DIRECTIONS:
Which lines below fall between the one containing "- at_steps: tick" and the one containing "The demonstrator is"? Repeat them exactly, counting both of those lines, and add nothing else.

DATA BELOW:
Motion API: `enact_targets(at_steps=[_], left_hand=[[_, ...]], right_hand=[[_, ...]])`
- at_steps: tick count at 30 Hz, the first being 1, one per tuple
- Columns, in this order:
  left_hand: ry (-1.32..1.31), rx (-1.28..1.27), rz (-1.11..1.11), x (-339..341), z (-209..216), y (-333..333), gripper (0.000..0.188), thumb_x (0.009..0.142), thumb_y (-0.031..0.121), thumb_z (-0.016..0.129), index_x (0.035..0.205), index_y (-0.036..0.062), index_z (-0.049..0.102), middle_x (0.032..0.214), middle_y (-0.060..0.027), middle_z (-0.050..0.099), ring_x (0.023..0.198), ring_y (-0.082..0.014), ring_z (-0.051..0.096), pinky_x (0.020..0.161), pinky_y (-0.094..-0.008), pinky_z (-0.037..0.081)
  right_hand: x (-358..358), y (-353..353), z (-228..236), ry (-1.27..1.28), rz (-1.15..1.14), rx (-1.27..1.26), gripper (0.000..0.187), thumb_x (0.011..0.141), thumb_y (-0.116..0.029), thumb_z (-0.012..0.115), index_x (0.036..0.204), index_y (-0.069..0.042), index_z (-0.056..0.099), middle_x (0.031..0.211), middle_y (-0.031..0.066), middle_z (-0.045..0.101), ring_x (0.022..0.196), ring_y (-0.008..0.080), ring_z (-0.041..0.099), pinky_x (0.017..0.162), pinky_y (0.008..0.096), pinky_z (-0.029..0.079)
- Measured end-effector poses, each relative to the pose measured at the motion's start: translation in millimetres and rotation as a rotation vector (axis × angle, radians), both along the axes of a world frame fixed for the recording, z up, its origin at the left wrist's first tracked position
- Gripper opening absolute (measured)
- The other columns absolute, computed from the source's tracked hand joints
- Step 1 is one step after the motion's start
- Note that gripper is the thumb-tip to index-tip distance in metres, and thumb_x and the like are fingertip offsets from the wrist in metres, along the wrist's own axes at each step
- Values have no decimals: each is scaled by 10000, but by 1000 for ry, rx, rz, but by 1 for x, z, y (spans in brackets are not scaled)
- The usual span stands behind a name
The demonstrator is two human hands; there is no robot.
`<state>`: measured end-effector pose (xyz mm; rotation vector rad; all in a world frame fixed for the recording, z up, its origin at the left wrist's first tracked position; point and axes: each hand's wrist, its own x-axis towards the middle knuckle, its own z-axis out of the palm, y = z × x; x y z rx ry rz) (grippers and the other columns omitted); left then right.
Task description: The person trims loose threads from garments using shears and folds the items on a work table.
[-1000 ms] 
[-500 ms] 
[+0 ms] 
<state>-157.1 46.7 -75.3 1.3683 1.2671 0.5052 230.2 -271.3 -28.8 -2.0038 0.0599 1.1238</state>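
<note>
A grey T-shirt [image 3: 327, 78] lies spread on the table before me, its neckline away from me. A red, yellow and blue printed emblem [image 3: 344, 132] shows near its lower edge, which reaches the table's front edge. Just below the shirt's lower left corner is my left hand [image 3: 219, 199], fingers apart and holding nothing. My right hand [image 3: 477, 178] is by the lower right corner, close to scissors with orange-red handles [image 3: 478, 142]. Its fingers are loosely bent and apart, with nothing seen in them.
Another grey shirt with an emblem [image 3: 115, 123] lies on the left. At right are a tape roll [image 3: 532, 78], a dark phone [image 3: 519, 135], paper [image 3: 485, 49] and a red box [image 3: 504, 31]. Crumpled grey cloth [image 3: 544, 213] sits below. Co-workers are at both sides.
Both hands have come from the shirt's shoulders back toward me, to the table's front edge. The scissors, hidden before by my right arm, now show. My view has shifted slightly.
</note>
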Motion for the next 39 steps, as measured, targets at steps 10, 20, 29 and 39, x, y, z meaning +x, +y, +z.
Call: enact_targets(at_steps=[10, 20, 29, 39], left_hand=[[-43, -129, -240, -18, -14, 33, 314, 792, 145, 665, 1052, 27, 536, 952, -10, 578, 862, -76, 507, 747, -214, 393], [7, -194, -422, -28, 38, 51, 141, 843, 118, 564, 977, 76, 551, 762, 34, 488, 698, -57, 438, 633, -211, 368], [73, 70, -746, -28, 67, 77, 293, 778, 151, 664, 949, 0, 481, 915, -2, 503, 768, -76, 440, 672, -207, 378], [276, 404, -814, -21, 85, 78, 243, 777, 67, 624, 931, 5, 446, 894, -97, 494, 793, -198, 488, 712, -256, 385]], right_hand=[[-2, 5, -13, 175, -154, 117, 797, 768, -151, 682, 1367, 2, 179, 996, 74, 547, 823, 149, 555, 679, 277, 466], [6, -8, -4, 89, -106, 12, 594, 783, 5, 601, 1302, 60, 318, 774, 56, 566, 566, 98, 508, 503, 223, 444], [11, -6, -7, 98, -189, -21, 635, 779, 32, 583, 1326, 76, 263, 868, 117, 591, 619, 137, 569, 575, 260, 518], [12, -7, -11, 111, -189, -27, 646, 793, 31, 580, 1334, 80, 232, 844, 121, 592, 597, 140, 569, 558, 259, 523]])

TASK OUTPUT:
- at_steps: tick count at 30 Hz, the first being 1, one per tuple
- Columns, in this order:
  left_hand: ry (-1.32..1.31), rx (-1.28..1.27), rz (-1.11..1.11), x (-339..341), z (-209..216), y (-333..333), gripper (0.000..0.188), thumb_x (0.009..0.142), thumb_y (-0.031..0.121), thumb_z (-0.016..0.129), index_x (0.035..0.205), index_y (-0.036..0.062), index_z (-0.049..0.102), middle_x (0.032..0.214), middle_y (-0.060..0.027), middle_z (-0.050..0.099), ring_x (0.023..0.198), ring_y (-0.082..0.014), ring_z (-0.051..0.096), pinky_x (0.020..0.161), pinky_y (-0.094..-0.008), pinky_z (-0.037..0.081)
  right_hand: x (-358..358), y (-353..353), z (-228..236), ry (-1.27..1.28), rz (-1.15..1.14), rx (-1.27..1.26), gripper (0.000..0.187), thumb_x (0.011..0.141), thumb_y (-0.116..0.029), thumb_z (-0.012..0.115), index_x (0.036..0.204), index_y (-0.069..0.042), index_z (-0.056..0.099), middle_x (0.031..0.211), middle_y (-0.031..0.066), middle_z (-0.045..0.101), ring_x (0.022..0.196), ring_y (-0.008..0.080), ring_z (-0.041..0.099), pinky_x (0.017..0.162), pinky_y (0.008..0.096), pinky_z (-0.029..0.079)
- Measured end-effector poses, each relative to the pose measured at the motion's start: translation in millimetres and rotation as a rotation vector (axis × angle, radians), both along the axes of a world frame fixed for the recording, z up, its origin at the left wrist's first tracked position
- Gripper opening absolute (measured)
- The other columns absolute, computed from the source's tracked hand joints
- Step 1 is one step after the motion's start
- Note that gripper is the thumb-tip to index-tip distance in metres, and thumb_x and the like are fingertip offsets from the wrist in metres, along the wrist's own axes at each step
- Values have no decimals: each is scaled by 10000, but by 1000 for ry, rx, rz, but by 1 for x, z, y (spans in brackets are not scaled)
- The usual span stands behind a name
The demonstrator is two human hands; there is no robot.

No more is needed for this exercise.